== TRY IT ==
If a record below holds a picture, leave the picture out and copy the rest exactly.

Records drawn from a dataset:
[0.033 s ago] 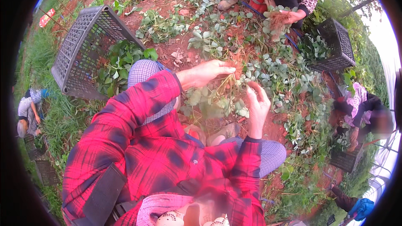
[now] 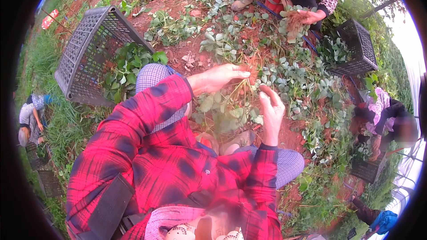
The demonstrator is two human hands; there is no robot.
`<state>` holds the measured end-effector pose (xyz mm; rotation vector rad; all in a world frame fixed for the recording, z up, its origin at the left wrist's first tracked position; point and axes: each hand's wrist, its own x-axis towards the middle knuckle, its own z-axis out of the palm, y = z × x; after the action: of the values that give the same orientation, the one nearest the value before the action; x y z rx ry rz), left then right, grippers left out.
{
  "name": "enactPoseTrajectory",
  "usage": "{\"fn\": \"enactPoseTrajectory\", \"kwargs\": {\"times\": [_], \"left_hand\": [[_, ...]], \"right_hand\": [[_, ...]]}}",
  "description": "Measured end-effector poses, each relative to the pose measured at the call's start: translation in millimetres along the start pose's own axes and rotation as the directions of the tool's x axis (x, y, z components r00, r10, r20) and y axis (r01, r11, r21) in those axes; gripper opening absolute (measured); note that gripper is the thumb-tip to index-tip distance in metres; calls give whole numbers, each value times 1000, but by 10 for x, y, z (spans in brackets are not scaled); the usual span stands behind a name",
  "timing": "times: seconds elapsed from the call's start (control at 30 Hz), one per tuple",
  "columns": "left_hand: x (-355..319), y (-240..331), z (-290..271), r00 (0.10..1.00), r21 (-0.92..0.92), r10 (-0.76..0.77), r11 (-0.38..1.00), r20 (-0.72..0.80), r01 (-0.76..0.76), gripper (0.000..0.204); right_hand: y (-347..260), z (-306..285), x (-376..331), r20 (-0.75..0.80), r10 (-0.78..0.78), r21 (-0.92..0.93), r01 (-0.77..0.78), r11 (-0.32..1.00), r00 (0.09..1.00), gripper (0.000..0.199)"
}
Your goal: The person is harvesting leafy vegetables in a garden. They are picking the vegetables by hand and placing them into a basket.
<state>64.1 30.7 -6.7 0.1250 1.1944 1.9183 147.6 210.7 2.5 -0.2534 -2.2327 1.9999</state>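
My left hand (image 2: 220, 78) is closed round a strawberry seedling (image 2: 240, 92), thumb on top near the crown. Its reddish, fibrous roots (image 2: 252, 72) point away from me, while thin stems and blurred leaves hang toward my lap. Just right of the stems is my right hand (image 2: 272, 112), thumb and forefinger drawn together. Whatever may be between those fingertips is too small to make out. Many cut or loose leafy plants (image 2: 284, 78) lie on the reddish soil around and beyond both hands.
A black plastic crate (image 2: 84, 58) tilts on its side at my left, with green plants (image 2: 131, 64) in it. Across from me a co-worker's hand (image 2: 313, 16) holds a rooted bunch, beside another crate (image 2: 356, 49). Further people work at far left and right.
My right hand has shifted slightly left and up toward the seedling's stems, and its forefinger and thumb have come closer together. My left hand stays in place.
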Motion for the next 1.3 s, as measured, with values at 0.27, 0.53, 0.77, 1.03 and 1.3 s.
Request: {"fn": "enactPoseTrajectory", "kwargs": {"times": [0.27,0.53,0.77,1.03,1.3], "left_hand": [[4,43,-118,998,-103,-32,994,-53,27,24],[38,35,-50,960,442,237,884,-148,-150,31],[51,-21,102,961,345,270,909,-60,-234,39],[123,-51,-73,931,441,275,885,-241,-148,35],[77,5,-75,909,599,370,778,-190,-192,33]], "right_hand": [[-178,18,-17,254,230,128,-269,955,940,15],[-325,-44,47,203,258,110,-283,953,945,13],[-370,-20,80,214,253,168,-291,942,943,18],[-179,-234,110,-84,-77,-206,59,977,993,18],[-15,283,55,53,-166,-427,173,888,985,20]]}}
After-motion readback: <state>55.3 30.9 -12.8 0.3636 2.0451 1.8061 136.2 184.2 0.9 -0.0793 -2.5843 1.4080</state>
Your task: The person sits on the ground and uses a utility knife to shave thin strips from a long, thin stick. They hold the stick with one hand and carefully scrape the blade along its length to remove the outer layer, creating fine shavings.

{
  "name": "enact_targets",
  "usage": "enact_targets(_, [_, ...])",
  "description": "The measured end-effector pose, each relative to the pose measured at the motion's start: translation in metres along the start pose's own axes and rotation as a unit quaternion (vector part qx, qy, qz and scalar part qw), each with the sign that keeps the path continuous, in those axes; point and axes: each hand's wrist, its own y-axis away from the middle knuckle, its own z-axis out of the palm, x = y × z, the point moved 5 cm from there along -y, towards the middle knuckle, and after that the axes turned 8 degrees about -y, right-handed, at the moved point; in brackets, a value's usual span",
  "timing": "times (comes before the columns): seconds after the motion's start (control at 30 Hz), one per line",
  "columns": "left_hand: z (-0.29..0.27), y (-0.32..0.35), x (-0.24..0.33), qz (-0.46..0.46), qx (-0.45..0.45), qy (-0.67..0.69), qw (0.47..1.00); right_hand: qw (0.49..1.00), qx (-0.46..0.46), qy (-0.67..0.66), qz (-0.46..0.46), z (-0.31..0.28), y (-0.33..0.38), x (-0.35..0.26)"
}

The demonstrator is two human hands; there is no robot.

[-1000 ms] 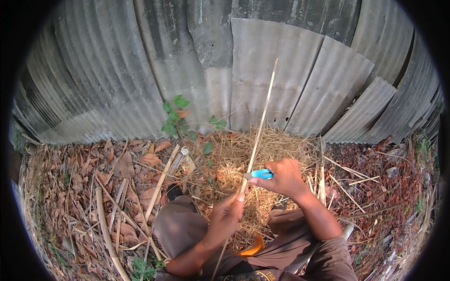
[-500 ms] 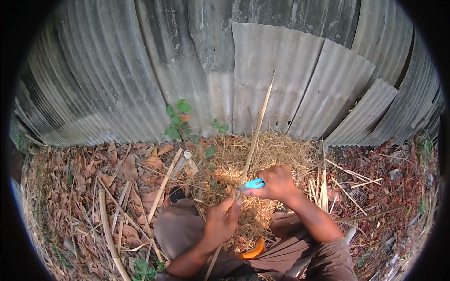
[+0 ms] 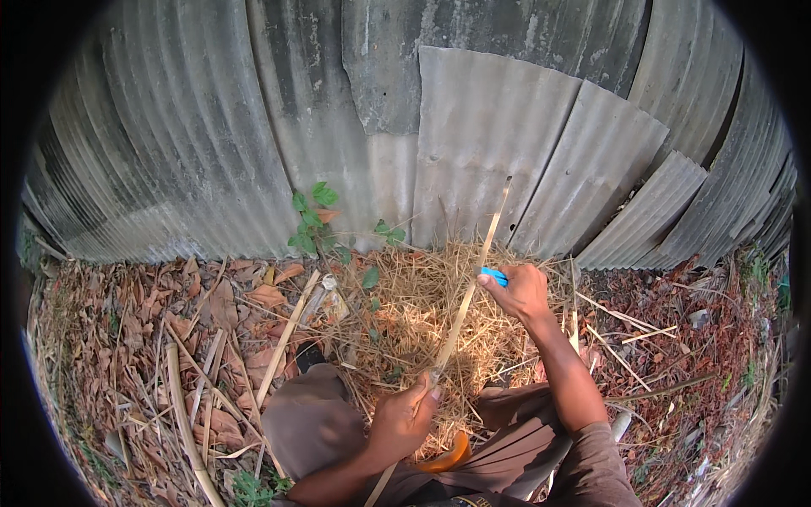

== SOLUTION TO THE EXERCISE ==
[0.033 s ago] 
[now] 
The demonstrator is two human hands; there is no robot.
`<state>` holds the measured end-effector pose (xyz mm; rotation vector rad; all in a world frame fixed for the recording, z up, its origin at the left wrist's first tracked position; point and axes: each hand's wrist, its own x-axis towards the middle knuckle, its own z-axis out of the palm, y = z × x; after the action: of the values that give the same orientation, the one nearest the value before the action; x y z rx ry rz), left then right, grippers left out.
{
  "name": "enactPoseTrajectory",
  "usage": "{\"fn\": \"enactPoseTrajectory\", \"kwargs\": {\"times\": [_], \"left_hand\": [[_, ...]], \"right_hand\": [[_, ...]]}}",
  "description": "Measured end-effector poses, each relative to the pose measured at the call's start: translation in millimetres along the start pose's own axes and rotation as the directions of the tool's x axis (x, y, z components r00, r10, r20) and y axis (r01, r11, r21) in those axes; gripper opening absolute (measured); note that gripper is the thumb-tip to index-tip distance in metres; calls give whole numbers, each value times 1000, but by 10 for x, y, z (spans in brackets are not scaled); the usual span stands behind a name",
  "timing": "times: seconds elapsed from the call's start (control at 30 Hz), one per tuple",
  "columns": "left_hand: x (-355..319), y (-240..331), z (-290..271), r00 (0.10..1.00), r21 (-0.92..0.92), r10 (-0.76..0.77), r11 (-0.38..1.00), r20 (-0.72..0.80), r01 (-0.76..0.76), gripper (0.000..0.204); right_hand: y (-347..260), z (-306..285), x (-376..331), r20 (-0.75..0.80), r10 (-0.78..0.78), r21 (-0.92..0.93), r01 (-0.77..0.78), r11 (-0.32..1.00), r00 (0.09..1.00), gripper (0.000..0.199)"
}
Your goal: The person is harvesting leafy vegetables in a garden. They are picking the vegetables by hand and placing them into a basket.
<state>64.1 30.7 -6.7 0.1250 1.1944 1.9183 147.6 210.7 2.5 -0.2534 -2.2327 1.9999</state>
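My left hand (image 2: 220, 78) is closed round a strawberry seedling (image 2: 240, 92), thumb on top near the crown. Its reddish, fibrous roots (image 2: 252, 72) point away from me, while thin stems and blurred leaves hang toward my lap. Just right of the stems is my right hand (image 2: 272, 112), thumb and forefinger drawn together. Whatever may be between those fingertips is too small to make out. Many cut or loose leafy plants (image 2: 284, 78) lie on the reddish soil around and beyond both hands.
A black plastic crate (image 2: 84, 58) tilts on its side at my left, with green plants (image 2: 131, 64) in it. Across from me a co-worker's hand (image 2: 313, 16) holds a rooted bunch, beside another crate (image 2: 356, 49). Further people work at far left and right.
My right hand has shifted slightly left and up toward the seedling's stems, and its forefinger and thumb have come closer together. My left hand stays in place.
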Motion for the next 1.3 s, as measured, with values at 0.27, 0.53, 0.77, 1.03 and 1.3 s.
Request: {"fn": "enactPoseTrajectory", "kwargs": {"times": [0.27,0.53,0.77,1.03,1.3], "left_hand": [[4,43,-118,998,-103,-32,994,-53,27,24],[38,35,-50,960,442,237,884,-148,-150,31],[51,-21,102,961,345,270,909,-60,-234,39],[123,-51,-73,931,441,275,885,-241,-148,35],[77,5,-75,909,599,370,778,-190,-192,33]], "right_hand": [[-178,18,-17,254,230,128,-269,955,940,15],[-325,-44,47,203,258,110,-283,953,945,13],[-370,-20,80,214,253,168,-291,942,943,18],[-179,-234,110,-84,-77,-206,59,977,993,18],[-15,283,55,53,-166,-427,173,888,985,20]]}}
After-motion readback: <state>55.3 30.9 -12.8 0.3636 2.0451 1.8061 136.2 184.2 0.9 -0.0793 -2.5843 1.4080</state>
Your task: The person sits on the ground and uses a utility knife to shave thin strips from a long, thin stick. They hold the stick with one hand and carefully scrape the blade along its length to remove the outer layer, creating fine shavings.

{
  "name": "enact_targets",
  "usage": "enact_targets(_, [_, ...])",
  "description": "The measured end-effector pose, each relative to the pose measured at the motion's start: translation in metres along the start pose's own axes and rotation as a unit quaternion (vector part qx, qy, qz and scalar part qw), each with the sign that keeps the path continuous, in those axes; point and axes: each hand's wrist, its own y-axis away from the middle knuckle, its own z-axis out of the palm, x = y × z, the point moved 5 cm from there along -y, towards the middle knuckle, and after that the axes turned 8 degrees about -y, right-handed, at the moved point; in brackets, a value's usual span",
  "timing": "times (comes before the columns): seconds after the motion's start (control at 30 Hz), one per line",
  "columns": "left_hand: z (-0.29..0.27), y (-0.32..0.35), x (-0.24..0.33), qz (-0.46..0.46), qx (-0.45..0.45), qy (-0.67..0.69), qw (0.47..1.00); right_hand: qw (0.49..1.00), qx (-0.46..0.46), qy (-0.67..0.66), qz (-0.46..0.46), z (-0.31..0.28), y (-0.33..0.38), x (-0.35..0.26)"
}

The demonstrator is two human hands; there is no robot.

[-1000 ms] 
[-500 ms] 
[+0 ms] 

Output for the exercise is now complete.